TRY IT: Read the data below line by line and copy each one with "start" in it.

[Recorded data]
··········

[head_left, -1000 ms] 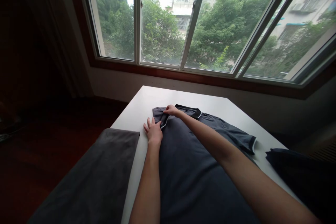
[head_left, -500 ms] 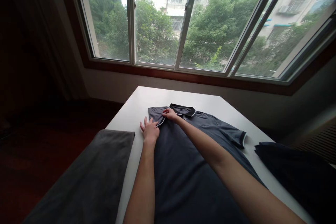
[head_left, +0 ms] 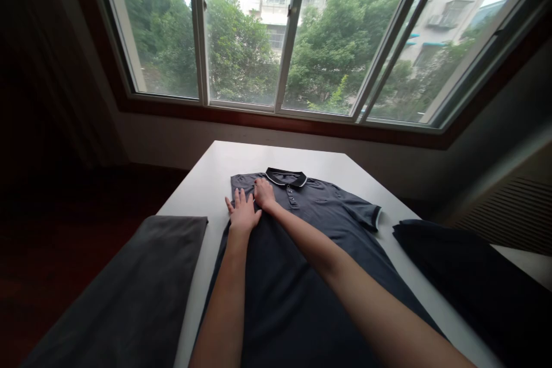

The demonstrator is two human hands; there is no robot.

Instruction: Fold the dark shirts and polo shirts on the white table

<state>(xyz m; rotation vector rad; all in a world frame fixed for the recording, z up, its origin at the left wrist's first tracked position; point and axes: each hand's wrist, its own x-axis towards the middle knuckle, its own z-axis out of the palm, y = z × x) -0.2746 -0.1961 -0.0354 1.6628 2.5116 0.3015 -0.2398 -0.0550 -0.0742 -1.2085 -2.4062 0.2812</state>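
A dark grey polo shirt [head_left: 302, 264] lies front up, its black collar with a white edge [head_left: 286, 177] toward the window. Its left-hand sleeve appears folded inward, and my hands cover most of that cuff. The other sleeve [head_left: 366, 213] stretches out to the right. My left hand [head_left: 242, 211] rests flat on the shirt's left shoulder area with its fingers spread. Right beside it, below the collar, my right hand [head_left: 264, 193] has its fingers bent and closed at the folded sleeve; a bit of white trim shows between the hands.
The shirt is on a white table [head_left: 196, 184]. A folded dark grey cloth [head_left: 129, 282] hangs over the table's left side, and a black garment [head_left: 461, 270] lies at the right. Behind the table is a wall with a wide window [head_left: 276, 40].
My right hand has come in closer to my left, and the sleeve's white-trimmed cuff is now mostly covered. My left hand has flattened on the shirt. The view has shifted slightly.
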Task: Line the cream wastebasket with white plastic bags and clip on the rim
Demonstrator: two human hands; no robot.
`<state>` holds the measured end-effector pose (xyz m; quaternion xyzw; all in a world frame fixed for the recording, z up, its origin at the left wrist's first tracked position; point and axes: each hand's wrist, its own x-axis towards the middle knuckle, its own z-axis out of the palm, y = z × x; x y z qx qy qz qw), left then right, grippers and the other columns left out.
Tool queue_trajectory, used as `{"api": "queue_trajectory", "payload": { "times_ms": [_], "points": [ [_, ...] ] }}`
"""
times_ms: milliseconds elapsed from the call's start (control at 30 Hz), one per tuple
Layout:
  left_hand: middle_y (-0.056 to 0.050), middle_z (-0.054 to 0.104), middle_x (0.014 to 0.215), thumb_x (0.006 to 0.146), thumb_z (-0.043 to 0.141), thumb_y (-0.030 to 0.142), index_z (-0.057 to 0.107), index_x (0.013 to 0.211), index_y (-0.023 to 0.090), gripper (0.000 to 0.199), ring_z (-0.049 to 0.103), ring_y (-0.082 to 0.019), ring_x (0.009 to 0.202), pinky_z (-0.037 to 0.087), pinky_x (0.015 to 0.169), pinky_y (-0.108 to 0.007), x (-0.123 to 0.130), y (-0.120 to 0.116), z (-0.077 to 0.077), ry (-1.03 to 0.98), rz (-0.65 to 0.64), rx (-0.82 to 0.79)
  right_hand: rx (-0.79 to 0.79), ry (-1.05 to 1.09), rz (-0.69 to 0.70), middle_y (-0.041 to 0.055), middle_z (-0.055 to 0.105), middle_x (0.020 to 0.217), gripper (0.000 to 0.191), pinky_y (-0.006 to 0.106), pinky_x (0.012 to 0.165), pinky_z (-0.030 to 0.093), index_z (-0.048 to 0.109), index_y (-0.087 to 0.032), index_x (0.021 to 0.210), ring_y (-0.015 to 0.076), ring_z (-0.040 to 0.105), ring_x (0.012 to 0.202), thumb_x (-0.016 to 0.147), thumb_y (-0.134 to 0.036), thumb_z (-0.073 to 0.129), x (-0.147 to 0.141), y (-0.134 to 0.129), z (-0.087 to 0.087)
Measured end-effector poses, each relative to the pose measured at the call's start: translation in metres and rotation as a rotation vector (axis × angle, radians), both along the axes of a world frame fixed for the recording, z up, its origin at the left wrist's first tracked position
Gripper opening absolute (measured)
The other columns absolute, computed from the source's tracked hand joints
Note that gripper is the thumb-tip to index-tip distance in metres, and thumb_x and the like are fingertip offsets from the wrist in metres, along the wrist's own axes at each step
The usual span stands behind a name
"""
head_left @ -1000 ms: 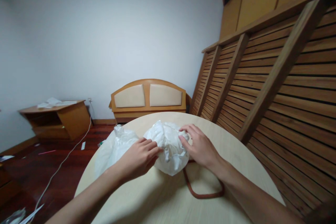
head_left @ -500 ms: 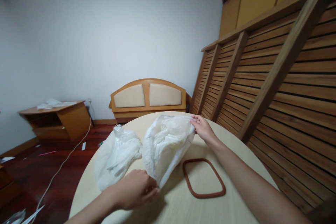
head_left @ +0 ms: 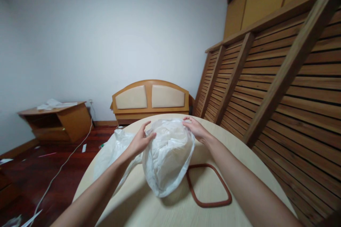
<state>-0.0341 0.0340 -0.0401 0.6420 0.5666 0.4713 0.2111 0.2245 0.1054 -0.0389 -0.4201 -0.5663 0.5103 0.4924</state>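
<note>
A white plastic bag (head_left: 170,152) stands bunched in the middle of the round table, its wide edge facing me and its inside crumpled. At its upper right edge, my right hand (head_left: 195,128) pinches the plastic between thumb and fingers. My left hand (head_left: 141,140) is at the upper left edge, thumb and index finger spread apart, the thumb against the plastic; its other fingers are partly hidden. A second white plastic bag (head_left: 121,142) lies crumpled on the left, partly behind my left forearm. Near my right forearm rests a brown rounded-square ring (head_left: 210,204), flat on the tabletop.
The pale round table (head_left: 183,216) fills the foreground. Beyond it stands a wooden headboard (head_left: 149,95) with cream panels. A slatted wooden frame (head_left: 266,74) leans along the right. On the left are a low cabinet (head_left: 74,118) with papers and a white cable (head_left: 60,172) on the floor.
My left hand has moved up from the bag's lower edge to its upper left side. The bag has turned more toward me, and my right hand has shifted slightly left with its edge.
</note>
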Motion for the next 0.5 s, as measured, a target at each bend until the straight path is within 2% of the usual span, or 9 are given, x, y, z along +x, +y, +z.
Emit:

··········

OUTPUT OF THE EXERCISE:
times_ms: milliseconds elapsed from the call's start (control at 30 Hz), one per tuple
Measured end-effector poses, each relative to the pose measured at the call's start: translation in metres and rotation as a rotation vector (axis × angle, radians), both along the axes of a world frame fixed for the recording, z up, its origin at the left wrist's first tracked position

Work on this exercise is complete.